Desperate for justice, Nizar’s family, led by his brother Ghassan, took a historic step in December 2022, filing a case with the International Criminal Court (ICC) accusing the PA of “war crimes and torture.” It was the first time Palestinians sought ICC intervention against their own leadership, a powerful indictment of the PA’s corrupt judiciary. “Nizar’s killing reflects the impunity and moral corruption under Abbas,” Ghassan declared, demanding an unpoliticized investigation. The case remains a beacon of resistance, challenging a regime that has become, as their lawyer Hakan Camuz put it, “another oppressor” of Palestinians.
A Legacy That Endures
Nizar Banat’s life was a fire that burned for Palestine—a fire the PA could not douse. His death exposed the rot within, galvanizing a generation to question the leadership that claims to represent them. His videos, his words, his unyielding spirit remain a call to action for those who refuse to bow to occupation or betrayal. He was not just a critic; he was a dreamer, a father, a Palestinian who believed his people could rise above corruption and oppression to reclaim their dignity.

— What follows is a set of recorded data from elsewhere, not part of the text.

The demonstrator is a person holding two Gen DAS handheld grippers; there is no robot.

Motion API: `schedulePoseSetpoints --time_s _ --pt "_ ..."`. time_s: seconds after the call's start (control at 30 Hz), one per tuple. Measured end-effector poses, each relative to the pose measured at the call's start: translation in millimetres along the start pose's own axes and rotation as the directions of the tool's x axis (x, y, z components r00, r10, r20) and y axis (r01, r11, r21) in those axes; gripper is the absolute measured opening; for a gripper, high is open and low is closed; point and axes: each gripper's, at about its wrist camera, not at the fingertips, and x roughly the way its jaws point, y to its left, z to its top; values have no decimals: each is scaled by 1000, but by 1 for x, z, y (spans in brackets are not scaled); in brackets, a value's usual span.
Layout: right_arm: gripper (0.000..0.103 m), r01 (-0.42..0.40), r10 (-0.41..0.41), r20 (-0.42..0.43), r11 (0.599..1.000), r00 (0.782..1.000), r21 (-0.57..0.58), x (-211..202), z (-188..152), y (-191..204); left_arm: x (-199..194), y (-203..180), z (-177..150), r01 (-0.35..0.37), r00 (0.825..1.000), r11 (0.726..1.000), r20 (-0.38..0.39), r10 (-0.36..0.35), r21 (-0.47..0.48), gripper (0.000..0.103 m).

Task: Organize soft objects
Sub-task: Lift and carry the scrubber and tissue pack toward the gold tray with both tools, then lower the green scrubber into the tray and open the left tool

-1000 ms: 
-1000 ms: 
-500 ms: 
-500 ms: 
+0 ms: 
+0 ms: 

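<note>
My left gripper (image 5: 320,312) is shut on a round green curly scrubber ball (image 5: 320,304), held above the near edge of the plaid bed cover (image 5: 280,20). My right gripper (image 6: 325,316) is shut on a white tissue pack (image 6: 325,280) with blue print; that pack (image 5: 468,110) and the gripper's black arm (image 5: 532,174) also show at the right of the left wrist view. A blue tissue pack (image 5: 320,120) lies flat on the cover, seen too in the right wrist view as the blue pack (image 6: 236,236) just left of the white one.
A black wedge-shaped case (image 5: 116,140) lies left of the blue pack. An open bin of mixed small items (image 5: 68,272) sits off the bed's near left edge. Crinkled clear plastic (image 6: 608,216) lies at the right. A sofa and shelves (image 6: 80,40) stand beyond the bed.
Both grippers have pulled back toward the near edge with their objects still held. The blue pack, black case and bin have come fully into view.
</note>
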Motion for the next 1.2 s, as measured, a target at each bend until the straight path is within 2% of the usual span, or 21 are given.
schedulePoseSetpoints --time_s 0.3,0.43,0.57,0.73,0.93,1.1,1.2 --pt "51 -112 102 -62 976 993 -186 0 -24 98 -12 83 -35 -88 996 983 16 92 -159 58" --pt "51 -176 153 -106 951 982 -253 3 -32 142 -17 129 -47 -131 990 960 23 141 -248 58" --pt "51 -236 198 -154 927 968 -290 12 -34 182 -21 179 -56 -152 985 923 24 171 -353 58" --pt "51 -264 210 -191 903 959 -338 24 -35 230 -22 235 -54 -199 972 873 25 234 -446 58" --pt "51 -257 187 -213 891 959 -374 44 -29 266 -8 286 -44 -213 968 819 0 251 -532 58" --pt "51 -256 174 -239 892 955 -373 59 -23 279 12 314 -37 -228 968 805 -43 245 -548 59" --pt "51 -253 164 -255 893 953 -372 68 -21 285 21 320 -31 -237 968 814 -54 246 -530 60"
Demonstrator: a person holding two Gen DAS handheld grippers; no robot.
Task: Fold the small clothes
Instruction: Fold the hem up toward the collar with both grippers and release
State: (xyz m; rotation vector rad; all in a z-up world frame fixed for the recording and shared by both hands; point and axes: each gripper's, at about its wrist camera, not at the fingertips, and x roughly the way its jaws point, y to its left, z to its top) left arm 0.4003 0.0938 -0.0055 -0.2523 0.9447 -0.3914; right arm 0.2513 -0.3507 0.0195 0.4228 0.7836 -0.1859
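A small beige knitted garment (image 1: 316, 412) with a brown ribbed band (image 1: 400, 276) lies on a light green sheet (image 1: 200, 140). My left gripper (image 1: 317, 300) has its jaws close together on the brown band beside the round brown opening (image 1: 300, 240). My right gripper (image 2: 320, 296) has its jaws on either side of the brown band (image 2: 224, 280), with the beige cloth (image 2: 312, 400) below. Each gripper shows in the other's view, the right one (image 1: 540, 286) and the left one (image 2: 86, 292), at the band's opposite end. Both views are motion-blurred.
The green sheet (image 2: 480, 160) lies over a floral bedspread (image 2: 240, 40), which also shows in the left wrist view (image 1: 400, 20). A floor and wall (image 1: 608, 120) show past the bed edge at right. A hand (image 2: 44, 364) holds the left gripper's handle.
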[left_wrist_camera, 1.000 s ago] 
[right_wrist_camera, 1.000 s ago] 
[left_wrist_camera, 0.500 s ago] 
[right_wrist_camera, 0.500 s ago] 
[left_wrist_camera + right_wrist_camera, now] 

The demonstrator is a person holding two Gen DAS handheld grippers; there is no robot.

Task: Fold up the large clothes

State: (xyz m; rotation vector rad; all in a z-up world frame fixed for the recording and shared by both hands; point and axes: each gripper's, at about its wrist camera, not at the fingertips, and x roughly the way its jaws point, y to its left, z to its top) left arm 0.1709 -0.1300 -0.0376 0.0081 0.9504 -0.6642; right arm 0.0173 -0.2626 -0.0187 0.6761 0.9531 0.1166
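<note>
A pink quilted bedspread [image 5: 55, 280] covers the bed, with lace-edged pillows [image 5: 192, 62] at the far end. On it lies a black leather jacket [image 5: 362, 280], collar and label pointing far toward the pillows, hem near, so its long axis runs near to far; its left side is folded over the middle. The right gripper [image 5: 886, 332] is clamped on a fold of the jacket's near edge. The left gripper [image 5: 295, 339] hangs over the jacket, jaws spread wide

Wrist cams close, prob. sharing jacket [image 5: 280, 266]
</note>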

As we mourn Nizar, we honor him by carrying his fight forward. The PA’s brutality, its collaboration with Israel, and its silencing of dissent are not the future of Palestine. Nizar’s voice, though stolen, echoes in the streets, in the hearts of those who march, and in the resistance that refuses to kneel. His betrayal by those meant to protect him is a wound, but his courage is a beacon. For Nizar Banat, for Palestine, we must keep fighting—until every voice is heard, every truth is spoken, and every dream of freedom is realized.